Accordingly, given Detrick and Rotella, this Court will not follow Plaintiff's interpretation of Madariaga. Rotella extinguished any spark that Grimmett breathed into Plaintiff's reading of Madariaga. Rotella made clear that a civil RICO cause of action accrues "when a plaintiff knew or should have known of his injury," ___ U.S. at ___, 120 S. Ct. at 1080, and not when a plaintiff discovers "other elements of a claim." Id. at 1081. A plaintiff need not learn of any RICO connection. See, e.g., McCool v. Strata Oil Company, 972 F.2d 1452, 1464-65 (7th Cir.1992) (discussing "injury discovery" rule and recognizing the distinction between discovery of an injury and discovery of a cause of action). If "discovery of the fraud" were truly a necessary part of the analysis it would "extend the potential limitations period for most civil RICO cases well beyond the time when a plaintiff's cause of action is complete." Id. at 1082.

Thus, Madariaga and Volk do not help Yoshitaro. The RICO claim accrued when he knew or should have known of his injury. Nevertheless, as discussed earlier, that is presently a disputed question of material fact.

C. Application of the "separate accrual" rule.

If a fact-finder concludes that Yoshitaro did not discover and should not have discovered his injury outside the limitations period (4 years before filing suit), then the case can proceed to the merits. If, however, Yoshitaro did know, or should have known, of his injury in the 7 months following his 18th birthday, some of his RICO action might still survive under the "separate accrual rule." Under this rule, Yoshitaro could still obtain RICO recovery *1251 for injuries arising during the limitations period. He could recover some damages if "new and independent" overt acts occurred during the limitations period and caused "separately accruing" injury. See, e.g., Grimmett, 75 F.3d at 512-13. "A corollary rule is that damages may not be recovered for injuries sustained as a result of acts committed outside the limitations period." Id. at 512 (citing State Farm Mut. Auto. Ins. Co. v. Ammann, 828 F.2d 4, 5 (9th Cir.1987) (Kennedy, concurring)).

Initially, Kodani argues that the separate accrual rule cannot apply because Yoshitaro's complaint (and corresponding RICO case statement) details a "continuous pattern of racketeering activity." A "continuous pattern," so the logic goes, cannot at the same time consist of "separate and independent" acts.

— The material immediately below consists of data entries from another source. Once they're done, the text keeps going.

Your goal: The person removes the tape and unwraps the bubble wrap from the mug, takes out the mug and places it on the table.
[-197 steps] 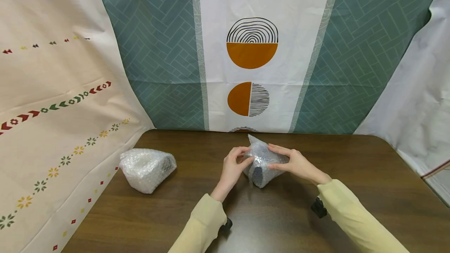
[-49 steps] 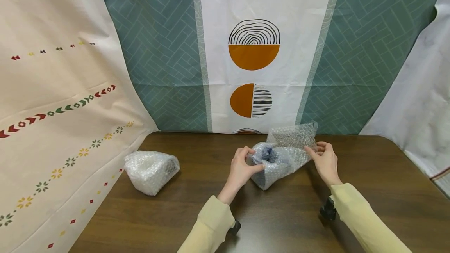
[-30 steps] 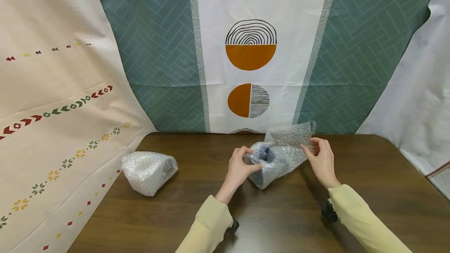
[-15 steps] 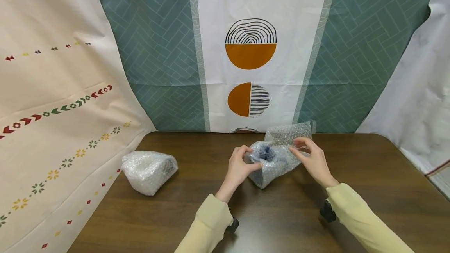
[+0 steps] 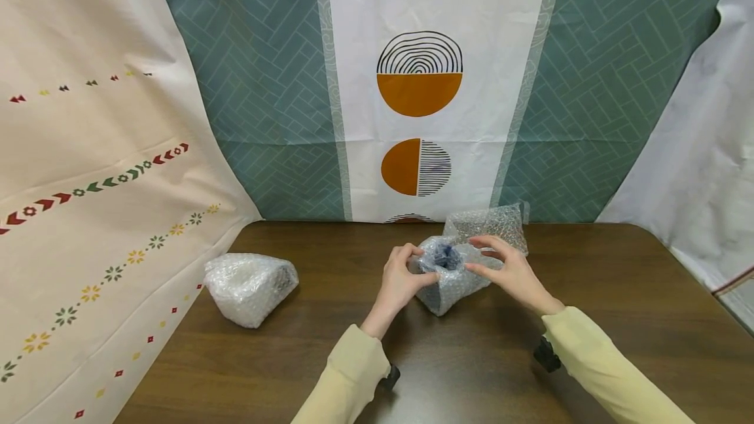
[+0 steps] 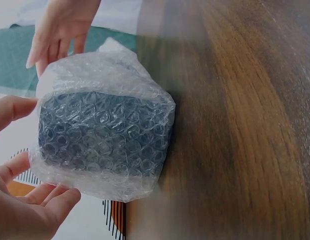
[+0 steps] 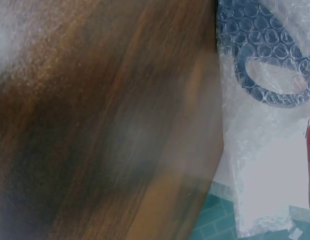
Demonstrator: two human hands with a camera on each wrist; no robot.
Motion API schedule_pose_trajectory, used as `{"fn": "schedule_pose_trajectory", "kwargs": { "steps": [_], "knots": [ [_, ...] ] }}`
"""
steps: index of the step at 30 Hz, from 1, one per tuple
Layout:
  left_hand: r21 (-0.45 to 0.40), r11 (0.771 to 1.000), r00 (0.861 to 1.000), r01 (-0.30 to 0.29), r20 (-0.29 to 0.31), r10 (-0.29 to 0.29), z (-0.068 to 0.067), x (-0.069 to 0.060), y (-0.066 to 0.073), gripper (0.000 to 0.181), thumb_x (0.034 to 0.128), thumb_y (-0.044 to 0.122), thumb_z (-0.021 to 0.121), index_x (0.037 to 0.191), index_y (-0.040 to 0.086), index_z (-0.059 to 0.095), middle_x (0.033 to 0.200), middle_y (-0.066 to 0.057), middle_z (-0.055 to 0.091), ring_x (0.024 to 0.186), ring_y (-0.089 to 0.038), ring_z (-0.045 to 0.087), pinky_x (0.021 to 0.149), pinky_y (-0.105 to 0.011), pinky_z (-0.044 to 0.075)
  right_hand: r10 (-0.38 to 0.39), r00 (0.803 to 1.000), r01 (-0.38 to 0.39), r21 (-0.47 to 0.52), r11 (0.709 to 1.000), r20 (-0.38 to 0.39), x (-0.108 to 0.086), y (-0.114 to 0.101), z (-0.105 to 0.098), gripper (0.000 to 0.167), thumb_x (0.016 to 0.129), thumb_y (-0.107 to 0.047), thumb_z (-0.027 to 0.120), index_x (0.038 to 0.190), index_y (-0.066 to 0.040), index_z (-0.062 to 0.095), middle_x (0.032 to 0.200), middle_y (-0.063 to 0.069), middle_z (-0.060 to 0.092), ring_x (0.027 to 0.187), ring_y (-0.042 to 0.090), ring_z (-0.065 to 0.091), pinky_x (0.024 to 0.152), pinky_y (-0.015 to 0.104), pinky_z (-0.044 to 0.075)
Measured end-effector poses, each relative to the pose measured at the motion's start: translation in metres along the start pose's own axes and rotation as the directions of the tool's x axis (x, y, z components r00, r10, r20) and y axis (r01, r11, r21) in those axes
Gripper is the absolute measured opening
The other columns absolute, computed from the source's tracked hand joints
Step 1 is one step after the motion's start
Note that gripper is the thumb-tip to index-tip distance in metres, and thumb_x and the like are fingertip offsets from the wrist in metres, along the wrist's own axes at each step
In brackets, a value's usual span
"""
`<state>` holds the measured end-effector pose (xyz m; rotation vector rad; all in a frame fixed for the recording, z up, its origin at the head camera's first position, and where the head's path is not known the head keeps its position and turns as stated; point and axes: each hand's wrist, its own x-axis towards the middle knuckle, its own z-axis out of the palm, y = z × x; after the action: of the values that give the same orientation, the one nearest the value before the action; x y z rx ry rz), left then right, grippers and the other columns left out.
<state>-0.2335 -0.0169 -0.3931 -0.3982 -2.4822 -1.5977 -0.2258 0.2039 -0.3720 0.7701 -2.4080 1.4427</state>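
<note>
Right hand point(image 5: 521, 279) shifted toward nine o'clock since half a second ago; thumb and fingers spread at bubble-wrapped mug point(image 5: 455, 288), contact unclear. Left hand point(image 5: 396, 286) grips its nine-o'clock side. Mug on surface point(image 5: 465, 371); bubble-wrapped bundle point(image 5: 247, 290) well apart, nine o'clock.

Even from my distant station I could make out a long, plain, pale yellow left sleeve point(image 5: 344, 378) and a matching right sleeve point(image 5: 603, 362), both softly creased and loose where they ended near the wrists. At the left wrist I saw a small, blocky black device point(image 5: 390, 379); at the right, a similar dark unit point(image 5: 546, 354). The left hand point(image 5: 402, 281) and right hand point(image 5: 514, 273) were bare.
</note>
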Motion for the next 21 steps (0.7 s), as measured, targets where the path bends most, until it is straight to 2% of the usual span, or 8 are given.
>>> {"fn": "schedule_pose_trajectory", "kwargs": {
  "steps": [6, 10, 16, 21],
  "knots": [
    [0.001, 1.000, 1.000, 0.013, 0.008, -0.013, -0.001, 0.000, 0.001, 0.040, 0.0682, 0.022, 0.078, 0.101, 0.008, 0.059, 0.107, -0.013, 0.049, 0.099, -0.030, 0.048, 0.076, -0.037, 0.042, 0.052, 0.996, -0.054, 0.022, 0.998, 0.072, -0.001, -0.003, 0.001, 0.051, 0.081, -0.014, 0.069, 0.125, 0.002, 0.048, 0.124, 0.018, 0.047, 0.111, 0.038, 0.043, 0.091, 0.052, 0.032],
    [0.004, 1.000, 1.000, 0.012, 0.014, -0.012, -0.001, 0.000, 0.001, 0.039, 0.0690, 0.022, 0.077, 0.101, 0.008, 0.059, 0.107, -0.012, 0.049, 0.099, -0.027, 0.048, 0.076, -0.037, 0.042, 0.031, 0.996, -0.031, 0.003, 1.000, 0.090, 0.000, -0.001, 0.003, 0.054, 0.080, -0.013, 0.071, 0.126, 0.002, 0.047, 0.125, 0.017, 0.046, 0.112, 0.036, 0.042, 0.091, 0.051, 0.032],
    [0.018, 1.000, 1.000, 0.008, 0.009, -0.008, -0.001, 0.000, 0.000, 0.039, 0.0684, 0.023, 0.077, 0.100, 0.009, 0.059, 0.103, -0.006, 0.049, 0.096, -0.025, 0.048, 0.074, -0.036, 0.043, 0.005, 0.994, -0.003, -0.020, 1.000, 0.108, 0.002, 0.023, 0.010, 0.060, 0.078, -0.016, 0.073, 0.129, -0.002, 0.045, 0.127, 0.013, 0.045, 0.115, 0.032, 0.040, 0.092, 0.052, 0.032],
    [0.024, 1.000, 1.000, 0.004, 0.009, -0.004, 0.000, 0.001, -0.001, 0.040, 0.0681, 0.024, 0.077, 0.100, 0.009, 0.059, 0.102, -0.004, 0.048, 0.097, -0.025, 0.049, 0.073, -0.036, 0.043, 0.031, 0.990, -0.024, -0.052, 0.998, 0.137, 0.003, 0.033, 0.014, 0.065, 0.077, -0.028, 0.073, 0.132, -0.008, 0.044, 0.128, 0.006, 0.043, 0.115, 0.029, 0.040, 0.090, 0.050, 0.035]
  ]
}}
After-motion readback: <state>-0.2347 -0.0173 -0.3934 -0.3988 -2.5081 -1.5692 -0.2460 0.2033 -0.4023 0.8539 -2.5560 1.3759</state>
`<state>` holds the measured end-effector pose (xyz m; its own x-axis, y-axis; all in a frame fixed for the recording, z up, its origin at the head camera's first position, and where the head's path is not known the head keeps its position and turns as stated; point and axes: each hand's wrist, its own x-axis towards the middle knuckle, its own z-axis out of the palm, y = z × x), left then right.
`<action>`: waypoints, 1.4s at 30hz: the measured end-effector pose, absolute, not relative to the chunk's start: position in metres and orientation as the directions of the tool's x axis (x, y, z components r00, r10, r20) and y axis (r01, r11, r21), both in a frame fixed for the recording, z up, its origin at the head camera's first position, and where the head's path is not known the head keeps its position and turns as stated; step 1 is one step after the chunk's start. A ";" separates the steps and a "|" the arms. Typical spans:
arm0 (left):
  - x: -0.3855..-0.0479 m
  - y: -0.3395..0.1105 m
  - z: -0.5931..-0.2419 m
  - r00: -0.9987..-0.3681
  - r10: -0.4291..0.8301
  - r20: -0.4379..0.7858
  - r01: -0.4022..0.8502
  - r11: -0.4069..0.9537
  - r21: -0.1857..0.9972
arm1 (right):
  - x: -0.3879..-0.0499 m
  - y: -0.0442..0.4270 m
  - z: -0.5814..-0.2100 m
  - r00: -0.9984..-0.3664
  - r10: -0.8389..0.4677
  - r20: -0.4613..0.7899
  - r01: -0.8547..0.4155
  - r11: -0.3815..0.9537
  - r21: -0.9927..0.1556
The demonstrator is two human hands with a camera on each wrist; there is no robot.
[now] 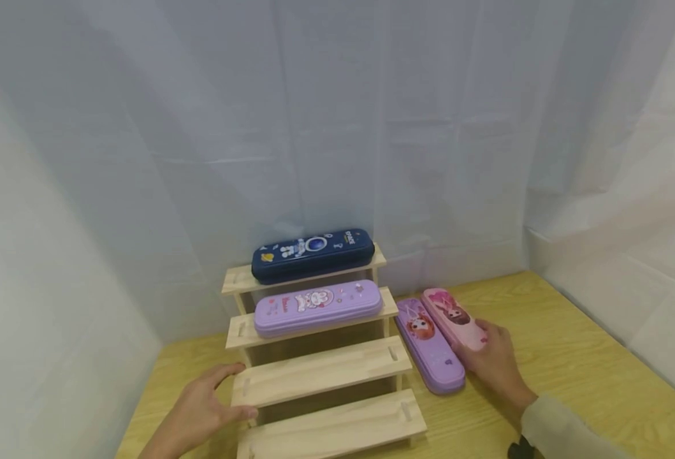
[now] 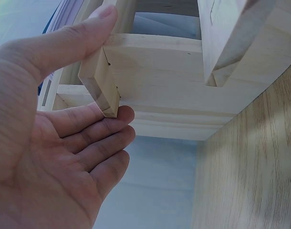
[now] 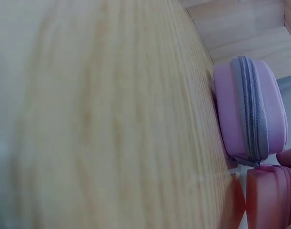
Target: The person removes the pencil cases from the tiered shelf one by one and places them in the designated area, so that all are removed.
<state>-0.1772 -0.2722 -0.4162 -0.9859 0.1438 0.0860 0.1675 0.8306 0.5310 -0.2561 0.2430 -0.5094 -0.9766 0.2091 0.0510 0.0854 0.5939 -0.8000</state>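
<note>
Gripping a closed pink case (image 1: 454, 315), contents hidden: right fingers (image 1: 489, 329).

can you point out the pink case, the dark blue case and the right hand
Pink case (image 1: 454, 317): head view, on the printed lid.
Dark blue case (image 1: 313, 255): head view, on the lid just below the round planet print.
Right hand (image 1: 493, 357): head view, on the back of the hand.
</note>
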 end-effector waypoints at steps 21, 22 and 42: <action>-0.179 -0.273 -0.418 -0.986 0.144 0.082 0.166 0.827 0.538 | -0.251 0.245 -0.511 -0.991 0.135 0.015 0.077 0.648 -0.757; -0.179 -0.273 -0.418 -0.986 0.144 0.082 0.166 0.825 0.540 | -0.251 0.245 -0.510 -0.991 0.133 0.012 0.078 0.649 -0.757; -0.178 -0.272 -0.417 -0.988 0.137 0.071 0.153 0.812 0.563 | -0.256 0.248 -0.481 -0.994 0.099 0.054 0.010 0.553 -0.833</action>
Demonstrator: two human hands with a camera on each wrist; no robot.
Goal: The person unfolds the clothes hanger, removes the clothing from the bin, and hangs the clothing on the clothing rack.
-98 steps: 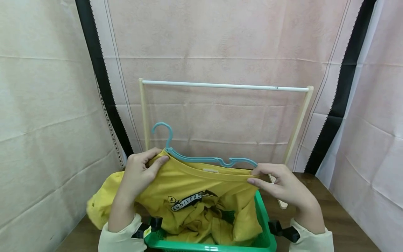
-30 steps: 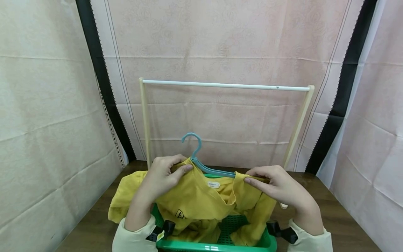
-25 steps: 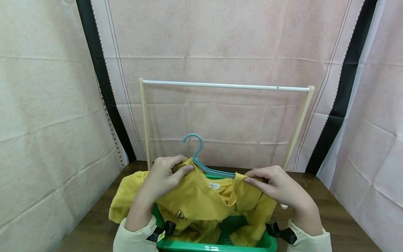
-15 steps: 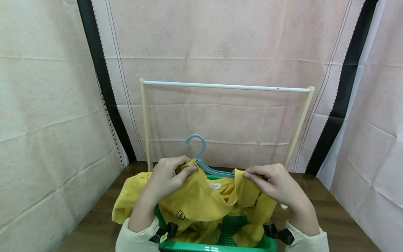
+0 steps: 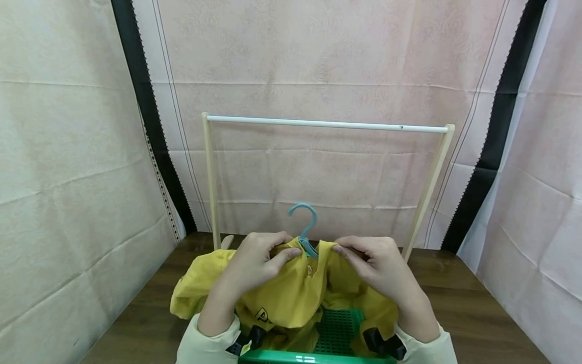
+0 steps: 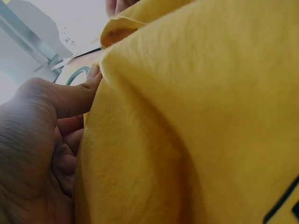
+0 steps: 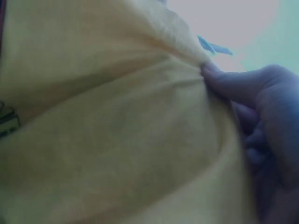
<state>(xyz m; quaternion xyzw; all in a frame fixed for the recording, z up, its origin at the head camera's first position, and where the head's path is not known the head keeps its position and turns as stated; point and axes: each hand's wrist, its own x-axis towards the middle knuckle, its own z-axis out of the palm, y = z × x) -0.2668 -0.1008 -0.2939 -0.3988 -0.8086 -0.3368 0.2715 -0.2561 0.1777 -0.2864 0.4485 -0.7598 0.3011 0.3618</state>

This argument fails, however, because every properly-pled RICO claim necessarily "must allege that all of the predicate acts, taken together constitute a single course of conduct aimed at benefitting the wrongdoer by harming [plaintiff]." Monterey Plaza v. Local 483, 215 F.3d 923, 927 (9th Cir. 2000) (citing Sedima, S.P.R.L. v. Imrex Co., 473 U.S. 479, 496 & n. 14, 105 S. Ct. 3275, 87 L. Ed. 2d 346 (1985)). Properly-pled RICO claims require "continuity." See generally Howard v. America Online Inc., 208 F.3d 741, 750 (9th Cir.2000). The exception would swallow the rule. Rather, the difficult question is whether separate overt acts (not necessarily a new pattern of predicate acts) caused new and independent injury.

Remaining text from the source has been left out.